[Stored items]
++++++++++
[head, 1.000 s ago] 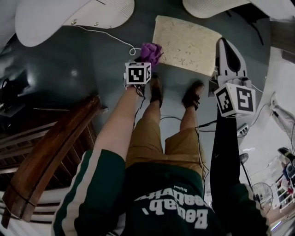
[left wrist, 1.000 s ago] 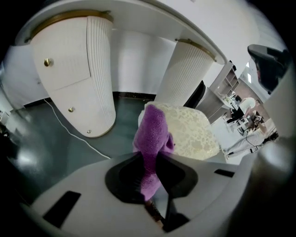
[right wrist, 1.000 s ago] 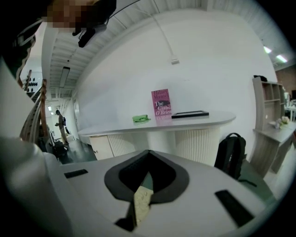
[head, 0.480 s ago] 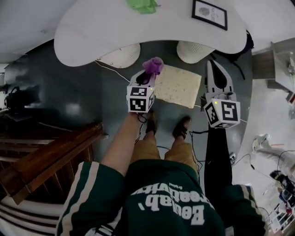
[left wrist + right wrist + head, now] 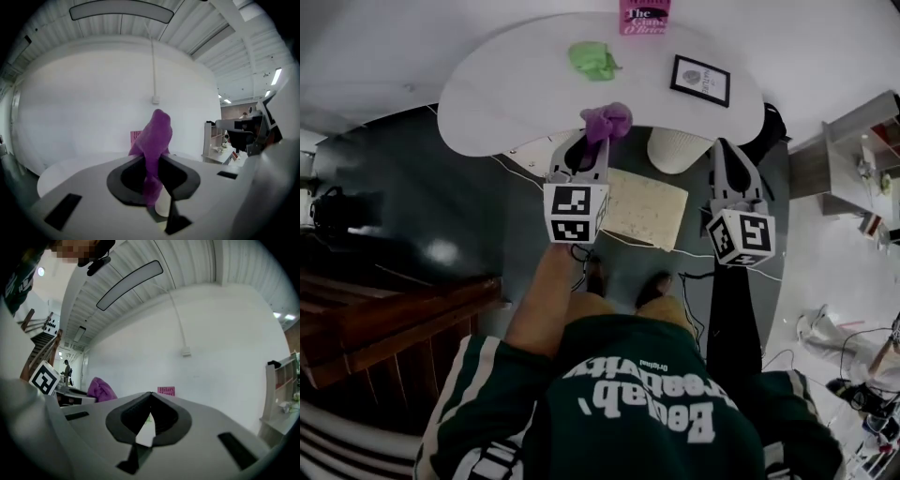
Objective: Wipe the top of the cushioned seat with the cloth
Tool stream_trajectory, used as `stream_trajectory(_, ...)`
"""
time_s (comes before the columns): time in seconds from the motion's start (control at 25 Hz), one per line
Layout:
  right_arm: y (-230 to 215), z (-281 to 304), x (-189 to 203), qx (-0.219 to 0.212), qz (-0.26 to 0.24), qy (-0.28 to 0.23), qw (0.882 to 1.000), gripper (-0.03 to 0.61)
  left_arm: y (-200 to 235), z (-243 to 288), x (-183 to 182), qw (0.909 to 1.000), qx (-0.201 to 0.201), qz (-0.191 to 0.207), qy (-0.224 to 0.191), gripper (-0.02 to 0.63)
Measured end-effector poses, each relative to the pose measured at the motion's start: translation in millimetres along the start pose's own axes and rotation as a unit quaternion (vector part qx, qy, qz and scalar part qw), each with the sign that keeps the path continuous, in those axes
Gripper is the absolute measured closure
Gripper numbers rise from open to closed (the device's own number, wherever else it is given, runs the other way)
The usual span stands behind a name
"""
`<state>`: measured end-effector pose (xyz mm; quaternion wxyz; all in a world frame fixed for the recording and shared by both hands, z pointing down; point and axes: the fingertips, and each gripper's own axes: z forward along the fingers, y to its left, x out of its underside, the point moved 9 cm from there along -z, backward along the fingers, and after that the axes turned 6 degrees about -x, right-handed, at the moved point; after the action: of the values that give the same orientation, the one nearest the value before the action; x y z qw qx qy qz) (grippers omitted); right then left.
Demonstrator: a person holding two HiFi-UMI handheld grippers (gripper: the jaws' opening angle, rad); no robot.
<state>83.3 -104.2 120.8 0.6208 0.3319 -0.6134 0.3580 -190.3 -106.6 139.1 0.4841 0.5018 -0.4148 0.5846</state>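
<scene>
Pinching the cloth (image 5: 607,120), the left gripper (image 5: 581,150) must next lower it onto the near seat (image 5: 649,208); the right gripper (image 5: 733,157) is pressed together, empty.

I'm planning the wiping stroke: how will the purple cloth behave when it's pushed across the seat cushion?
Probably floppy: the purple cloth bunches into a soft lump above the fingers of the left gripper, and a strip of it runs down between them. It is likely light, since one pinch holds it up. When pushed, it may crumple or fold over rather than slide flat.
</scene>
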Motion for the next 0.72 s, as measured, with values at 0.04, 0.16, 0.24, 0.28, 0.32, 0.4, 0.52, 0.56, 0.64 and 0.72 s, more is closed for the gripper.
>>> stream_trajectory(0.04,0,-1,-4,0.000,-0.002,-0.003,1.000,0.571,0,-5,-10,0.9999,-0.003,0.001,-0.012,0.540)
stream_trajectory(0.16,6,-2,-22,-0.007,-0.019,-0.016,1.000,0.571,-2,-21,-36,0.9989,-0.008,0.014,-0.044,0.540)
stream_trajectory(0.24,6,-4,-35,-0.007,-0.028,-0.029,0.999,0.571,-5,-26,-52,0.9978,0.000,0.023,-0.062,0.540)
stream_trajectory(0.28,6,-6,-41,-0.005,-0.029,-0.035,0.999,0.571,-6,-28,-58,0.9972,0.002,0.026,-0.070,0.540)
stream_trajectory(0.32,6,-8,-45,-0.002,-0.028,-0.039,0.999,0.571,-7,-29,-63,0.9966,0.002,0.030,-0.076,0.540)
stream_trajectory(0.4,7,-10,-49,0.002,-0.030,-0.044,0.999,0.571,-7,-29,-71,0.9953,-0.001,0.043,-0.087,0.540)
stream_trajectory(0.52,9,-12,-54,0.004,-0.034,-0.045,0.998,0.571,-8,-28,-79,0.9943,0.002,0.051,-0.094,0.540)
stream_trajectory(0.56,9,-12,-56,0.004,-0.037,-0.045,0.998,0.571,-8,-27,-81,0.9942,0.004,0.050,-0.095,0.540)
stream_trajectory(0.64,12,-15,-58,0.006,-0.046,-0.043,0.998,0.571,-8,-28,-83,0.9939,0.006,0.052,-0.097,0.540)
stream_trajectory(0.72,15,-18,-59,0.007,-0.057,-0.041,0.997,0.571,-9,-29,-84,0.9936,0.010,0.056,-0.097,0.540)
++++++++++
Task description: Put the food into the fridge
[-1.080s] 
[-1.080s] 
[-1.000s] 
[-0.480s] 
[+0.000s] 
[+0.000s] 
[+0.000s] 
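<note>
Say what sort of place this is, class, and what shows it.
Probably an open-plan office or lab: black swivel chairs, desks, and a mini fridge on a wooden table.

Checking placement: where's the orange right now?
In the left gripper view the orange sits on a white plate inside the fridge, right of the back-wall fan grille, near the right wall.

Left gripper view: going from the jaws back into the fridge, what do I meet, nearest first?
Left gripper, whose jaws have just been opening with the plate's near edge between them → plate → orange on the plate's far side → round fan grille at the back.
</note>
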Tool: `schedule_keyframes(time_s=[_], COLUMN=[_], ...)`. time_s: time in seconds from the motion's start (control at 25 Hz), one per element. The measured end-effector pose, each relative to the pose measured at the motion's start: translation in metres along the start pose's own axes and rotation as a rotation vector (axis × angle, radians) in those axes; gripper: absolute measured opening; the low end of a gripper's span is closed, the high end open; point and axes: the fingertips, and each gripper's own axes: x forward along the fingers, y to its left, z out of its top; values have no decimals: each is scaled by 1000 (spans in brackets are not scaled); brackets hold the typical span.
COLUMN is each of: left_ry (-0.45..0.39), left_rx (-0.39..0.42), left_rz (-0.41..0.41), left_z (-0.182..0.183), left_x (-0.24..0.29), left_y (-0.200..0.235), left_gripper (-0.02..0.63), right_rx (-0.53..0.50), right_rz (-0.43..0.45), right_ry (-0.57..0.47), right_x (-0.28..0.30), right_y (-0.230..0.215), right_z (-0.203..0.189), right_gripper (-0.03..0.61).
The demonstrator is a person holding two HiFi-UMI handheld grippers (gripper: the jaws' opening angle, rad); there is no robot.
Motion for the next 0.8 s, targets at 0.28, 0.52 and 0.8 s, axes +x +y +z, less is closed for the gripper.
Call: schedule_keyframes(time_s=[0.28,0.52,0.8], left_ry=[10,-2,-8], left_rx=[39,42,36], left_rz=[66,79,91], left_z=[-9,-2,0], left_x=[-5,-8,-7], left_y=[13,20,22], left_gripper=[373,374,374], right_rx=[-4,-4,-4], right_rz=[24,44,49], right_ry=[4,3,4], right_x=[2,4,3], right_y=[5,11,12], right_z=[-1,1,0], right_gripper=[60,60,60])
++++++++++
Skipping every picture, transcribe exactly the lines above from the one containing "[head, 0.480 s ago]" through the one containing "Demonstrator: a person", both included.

*Problem solution*.
[head, 0.480 s ago] 
[left wrist + right wrist + head, now] 
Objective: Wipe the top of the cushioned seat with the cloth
Tool stream_trajectory, used as `stream_trajectory(_, ...)`
"""
time_s (comes before the columns): time in seconds from the motion's start (control at 25 Hz), one per line
Layout:
  right_arm: y (-230 to 215), z (-281 to 304), x (-189 to 203), qx (-0.219 to 0.212), qz (-0.26 to 0.24), qy (-0.28 to 0.23), qw (0.882 to 1.000), gripper (-0.03 to 0.61)
  left_arm: y (-200 to 235), z (-243 to 288), x (-183 to 182), qw (0.909 to 1.000), qx (-0.201 to 0.201), qz (-0.191 to 0.207), qy (-0.224 to 0.191), gripper (-0.02 to 0.63)
Measured end-effector poses, each relative to the pose measured at the motion's start: translation in millimetres along the start pose's own axes and rotation as a unit quaternion (vector part qx, qy, qz and scalar part qw), each with the sign that keeps the path continuous, in those axes
Gripper is the absolute measured closure
Gripper numbers rise from open to closed (the device's own number, wherever else it is given, runs the other way)
The usual span stands behind a name
"""
`<state>`: measured end-effector pose (xyz mm; quaternion wxyz; all in a world frame fixed for the recording and shared by both hands, z pointing down; point and axes: the fingertips, and each gripper's own axes: z forward along the fingers, y to its left, x out of its underside, the point moved 9 cm from there along -z, backward along the fingers, and after that the axes turned 6 degrees about -x, right-handed, at the moved point; after the action: of the values that give the same orientation, the one nearest the value before the action; x y z qw qx qy qz) (grippers omitted); right then left.
Demonstrator: a person holding two HiFi-UMI handheld grippers (gripper: the jaws' opening angle, rad); no robot.

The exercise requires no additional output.